• Problem to solve
Could you set down exactly the lines of the data below, starting at the one that holds "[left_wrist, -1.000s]" and ending at the one that holds "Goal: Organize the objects", both included, and only those?

▬▬▬▬▬▬

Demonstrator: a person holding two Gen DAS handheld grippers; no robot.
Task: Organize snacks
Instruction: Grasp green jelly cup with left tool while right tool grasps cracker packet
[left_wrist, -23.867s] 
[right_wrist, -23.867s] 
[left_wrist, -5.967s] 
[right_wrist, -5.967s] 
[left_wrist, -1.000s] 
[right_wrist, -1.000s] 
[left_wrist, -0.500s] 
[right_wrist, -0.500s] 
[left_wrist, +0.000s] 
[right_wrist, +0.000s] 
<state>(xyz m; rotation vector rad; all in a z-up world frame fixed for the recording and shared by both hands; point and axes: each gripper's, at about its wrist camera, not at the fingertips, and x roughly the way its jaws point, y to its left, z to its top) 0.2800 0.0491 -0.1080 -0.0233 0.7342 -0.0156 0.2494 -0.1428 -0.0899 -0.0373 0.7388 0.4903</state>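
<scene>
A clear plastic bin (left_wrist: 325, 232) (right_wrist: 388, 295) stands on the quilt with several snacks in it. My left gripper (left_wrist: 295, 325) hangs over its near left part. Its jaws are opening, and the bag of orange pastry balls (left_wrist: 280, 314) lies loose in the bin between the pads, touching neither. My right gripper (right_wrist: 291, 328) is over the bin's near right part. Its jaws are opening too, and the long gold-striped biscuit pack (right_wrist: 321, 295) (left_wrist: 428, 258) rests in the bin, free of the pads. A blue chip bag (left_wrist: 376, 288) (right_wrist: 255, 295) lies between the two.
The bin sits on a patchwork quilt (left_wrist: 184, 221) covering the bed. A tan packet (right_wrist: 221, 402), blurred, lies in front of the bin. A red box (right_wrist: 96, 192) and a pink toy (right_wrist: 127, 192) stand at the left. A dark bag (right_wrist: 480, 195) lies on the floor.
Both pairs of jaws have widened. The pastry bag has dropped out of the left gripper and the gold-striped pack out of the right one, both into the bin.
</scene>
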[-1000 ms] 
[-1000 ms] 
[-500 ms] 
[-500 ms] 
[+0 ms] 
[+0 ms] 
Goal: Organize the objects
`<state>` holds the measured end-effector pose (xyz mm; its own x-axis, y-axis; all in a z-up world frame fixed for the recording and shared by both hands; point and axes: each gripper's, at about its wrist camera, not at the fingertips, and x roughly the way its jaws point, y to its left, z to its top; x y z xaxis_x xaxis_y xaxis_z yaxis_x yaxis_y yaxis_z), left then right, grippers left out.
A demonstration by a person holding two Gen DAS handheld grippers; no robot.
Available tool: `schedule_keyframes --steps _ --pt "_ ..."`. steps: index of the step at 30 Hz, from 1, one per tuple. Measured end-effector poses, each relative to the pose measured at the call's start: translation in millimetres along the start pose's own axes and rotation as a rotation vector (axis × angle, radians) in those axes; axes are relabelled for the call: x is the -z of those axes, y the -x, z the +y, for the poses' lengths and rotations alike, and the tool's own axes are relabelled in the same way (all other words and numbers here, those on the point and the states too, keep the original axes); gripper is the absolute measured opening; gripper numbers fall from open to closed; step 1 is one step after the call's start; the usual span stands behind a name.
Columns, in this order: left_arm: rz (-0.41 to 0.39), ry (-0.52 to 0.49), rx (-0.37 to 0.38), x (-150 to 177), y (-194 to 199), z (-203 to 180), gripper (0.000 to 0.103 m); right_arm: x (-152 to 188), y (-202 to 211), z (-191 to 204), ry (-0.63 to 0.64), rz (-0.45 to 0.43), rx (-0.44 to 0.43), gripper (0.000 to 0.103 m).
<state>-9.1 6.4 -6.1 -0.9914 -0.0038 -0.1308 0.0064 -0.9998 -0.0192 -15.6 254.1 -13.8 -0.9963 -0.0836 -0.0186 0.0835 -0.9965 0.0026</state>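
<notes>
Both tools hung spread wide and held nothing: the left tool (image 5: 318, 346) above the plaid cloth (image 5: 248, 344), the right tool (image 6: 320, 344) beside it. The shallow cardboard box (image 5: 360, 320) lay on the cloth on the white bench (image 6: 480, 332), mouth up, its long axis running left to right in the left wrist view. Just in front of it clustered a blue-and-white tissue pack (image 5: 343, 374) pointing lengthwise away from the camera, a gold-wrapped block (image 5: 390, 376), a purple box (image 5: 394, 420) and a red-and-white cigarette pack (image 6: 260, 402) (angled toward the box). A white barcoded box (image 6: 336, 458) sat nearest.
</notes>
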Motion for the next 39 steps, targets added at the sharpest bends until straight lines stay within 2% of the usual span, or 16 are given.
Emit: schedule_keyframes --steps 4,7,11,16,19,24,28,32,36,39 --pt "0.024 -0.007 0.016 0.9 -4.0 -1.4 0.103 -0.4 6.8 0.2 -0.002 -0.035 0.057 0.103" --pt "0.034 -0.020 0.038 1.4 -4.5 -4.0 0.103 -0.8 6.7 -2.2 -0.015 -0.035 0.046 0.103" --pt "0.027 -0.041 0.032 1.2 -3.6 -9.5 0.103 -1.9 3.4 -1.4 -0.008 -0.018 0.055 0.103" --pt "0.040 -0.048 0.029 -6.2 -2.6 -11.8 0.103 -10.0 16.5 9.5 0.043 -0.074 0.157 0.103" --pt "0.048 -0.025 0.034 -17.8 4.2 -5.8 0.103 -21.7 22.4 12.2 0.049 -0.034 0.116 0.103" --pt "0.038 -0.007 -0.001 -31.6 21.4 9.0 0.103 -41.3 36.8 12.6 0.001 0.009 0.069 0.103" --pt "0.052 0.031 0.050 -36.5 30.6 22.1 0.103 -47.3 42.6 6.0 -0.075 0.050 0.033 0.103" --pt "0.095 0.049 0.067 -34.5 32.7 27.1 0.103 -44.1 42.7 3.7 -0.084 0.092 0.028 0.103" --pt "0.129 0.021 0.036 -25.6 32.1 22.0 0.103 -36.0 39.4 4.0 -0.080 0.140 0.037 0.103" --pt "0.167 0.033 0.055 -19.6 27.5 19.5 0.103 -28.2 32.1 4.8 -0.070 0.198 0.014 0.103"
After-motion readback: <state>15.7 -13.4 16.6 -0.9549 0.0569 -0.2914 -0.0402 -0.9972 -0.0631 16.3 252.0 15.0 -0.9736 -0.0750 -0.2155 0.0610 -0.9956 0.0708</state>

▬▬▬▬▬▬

• Answer section
[left_wrist, -1.000s] 
[right_wrist, -1.000s] 
[left_wrist, -0.500s] 
[right_wrist, -0.500s] 
[left_wrist, +0.000s] 
[right_wrist, +0.000s] 
<state>(xyz m; rotation vector rad; all in a z-up world frame fixed for the recording and shared by both hands; point and axes: each gripper's, at about its wrist camera, not at the fingertips, and x roughly the way its jaws point, y to its left, z to its top) 0.2800 0.0491 -0.1080 -0.0233 0.7342 -0.0156 0.2494 -0.1428 -0.0899 -0.0373 0.7388 0.4903</state>
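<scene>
A clear plastic bin (left_wrist: 325, 232) (right_wrist: 388, 295) stands on the quilt with several snacks in it. My left gripper (left_wrist: 295, 325) hangs over its near left part. Its jaws are opening, and the bag of orange pastry balls (left_wrist: 280, 314) lies loose in the bin between the pads, touching neither. My right gripper (right_wrist: 291, 328) is over the bin's near right part. Its jaws are opening too, and the long gold-striped biscuit pack (right_wrist: 321, 295) (left_wrist: 428, 258) rests in the bin, free of the pads. A blue chip bag (left_wrist: 376, 288) (right_wrist: 255, 295) lies between the two.
The bin sits on a patchwork quilt (left_wrist: 184, 221) covering the bed. A tan packet (right_wrist: 221, 402), blurred, lies in front of the bin. A red box (right_wrist: 96, 192) and a pink toy (right_wrist: 127, 192) stand at the left. A dark bag (right_wrist: 480, 195) lies on the floor.
Both pairs of jaws have widened. The pastry bag has dropped out of the left gripper and the gold-striped pack out of the right one, both into the bin.
</scene>
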[-1000 ms] 
[-1000 ms] 
[-500 ms] 
[-500 ms] 
[+0 ms] 
[+0 ms] 
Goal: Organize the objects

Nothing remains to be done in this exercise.